The beginning of this project was very hands-on, with endless hours per week spent with the client to create appropriate texts. As the chatbot project moved into production, the workload diminished. However, work to keep improving the virtual assistant is constant. Linguists need to review the content to see how people have interacted with the chatbots and adapt it accordingly by editing texts, adding new options and moving incorrectly answered questions to the right answer groups.

An exciting part of such projects is the ability to see the result of your work by literally interacting with a virtual assistant whose language you have helped to shape. Many times, translators return a completed project back to the client and they never see where the translation is used, but now they are literally able to interact with texts they have created. Overall, the experience of working on chatbot localization is challenging, exciting and rewarding.

Insights from an egov chatbot in Europe
Virtual assistants are mostly seen in customer service, online stores, websites and global companies; however, the public sector is also adapting these AI-driven technologies. UNA, one of the first intelligent virtual assistants in the public sector, was launched in 2018 and it was the first public administration virtual assistant in Latvia. UNA was the Register of Enterprises’ virtual employee, and this proved that virtual assistants can not only benefit enterprises, but can also help government institutions. Since then, we have developed over ten virtual assistants for various public administration institutions. We are also working on creating a unified platform for all the virtual assistants serving the public administration sector in Latvia that will be launched this year.
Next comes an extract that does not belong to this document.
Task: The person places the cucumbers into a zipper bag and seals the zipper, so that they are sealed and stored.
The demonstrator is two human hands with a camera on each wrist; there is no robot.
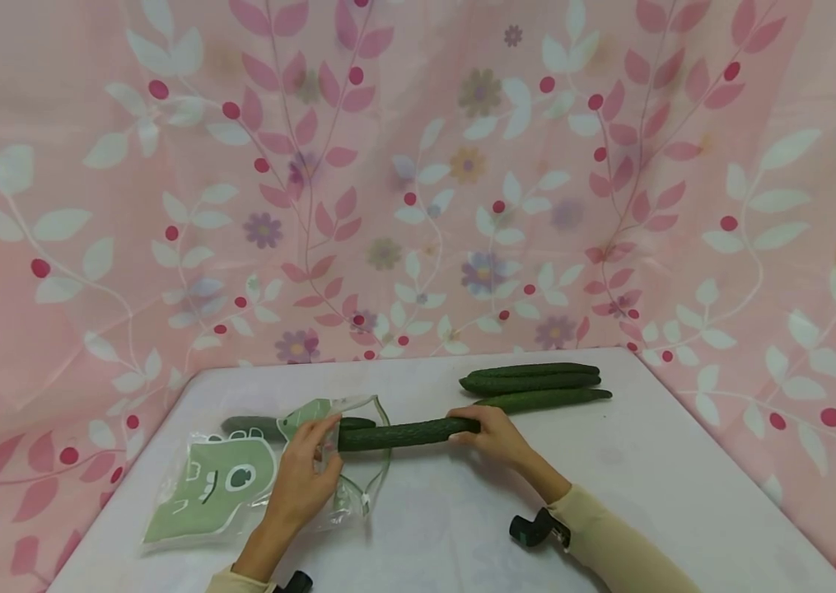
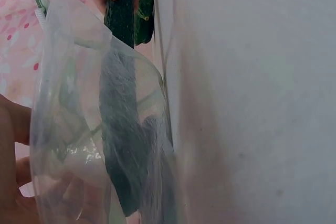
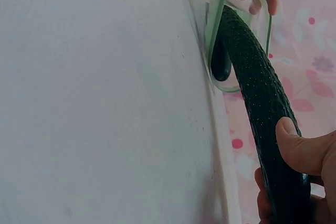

UNA helps clients register enterprises, liquidate companies and check documents, so human customer support can focus on the creative problem-solving that it does best. UNA has been created and trained to understand questions and respond with natural language in both Latvian and English. It incorporates multilingual NLP and NLU services for knowledge training. UNA can solve about 30% of client inquiries by itself. More complex inquiries that can’t be handled by a virtual assistant alone are passed onto the appropriate customer service representative.

A common concern is that AI might take away people’s jobs, which is why we involved the people from the Register of Enterprises to help in the development of UNA. Not only did they provide invaluable insight to make UNA better, but they also found that UNA will make their job more pleasant, instead of making it redundant. Over 64% of business respondents surveyed by Statistica believe that chatbots allow them to provide a more personalized service experience for customers. Working hand in hand with virtual assistants gives them a feeling of having a bigger impact within the company. Employees can experience new personal growth since they are now handling more complex customer issues that improve their skills. That leads us to conclude that a well-designed customer support chatbot can help a company not only to provide a better experience for clients, but can also help employees feel more satisfied in their jobs.

The future is unknown
More and more companies recognize the need for intellectual virtual assistants that can provide immediate customer support. Moreover, they see the increased value of conversational AI that can interact with the customer in his or her native language. We can all agree that chatbots are here to stay, and that they are getting increasingly intellectual and savvy. Virtual assistants will become multilingual not only in text, but also in voice, which will create a whole new set of challenges for the audio localization workflow that will affect both companies and localization specialists.

To provide the most human-like conversational AI experience, we need to include human intellect (talented translators, linguists, subject-matter experts and copyrighters) as a core value for the development of both text-based and voice-based virtual assistants. Localization of chatbot dialogue scenarios and knowledgebase requires a specific approach and skill sets, and therefore translation companies will need to develop respective competencies and capabilities. Given the growing demand and business opportunities in various industries and sectors, this is an effort well worth making.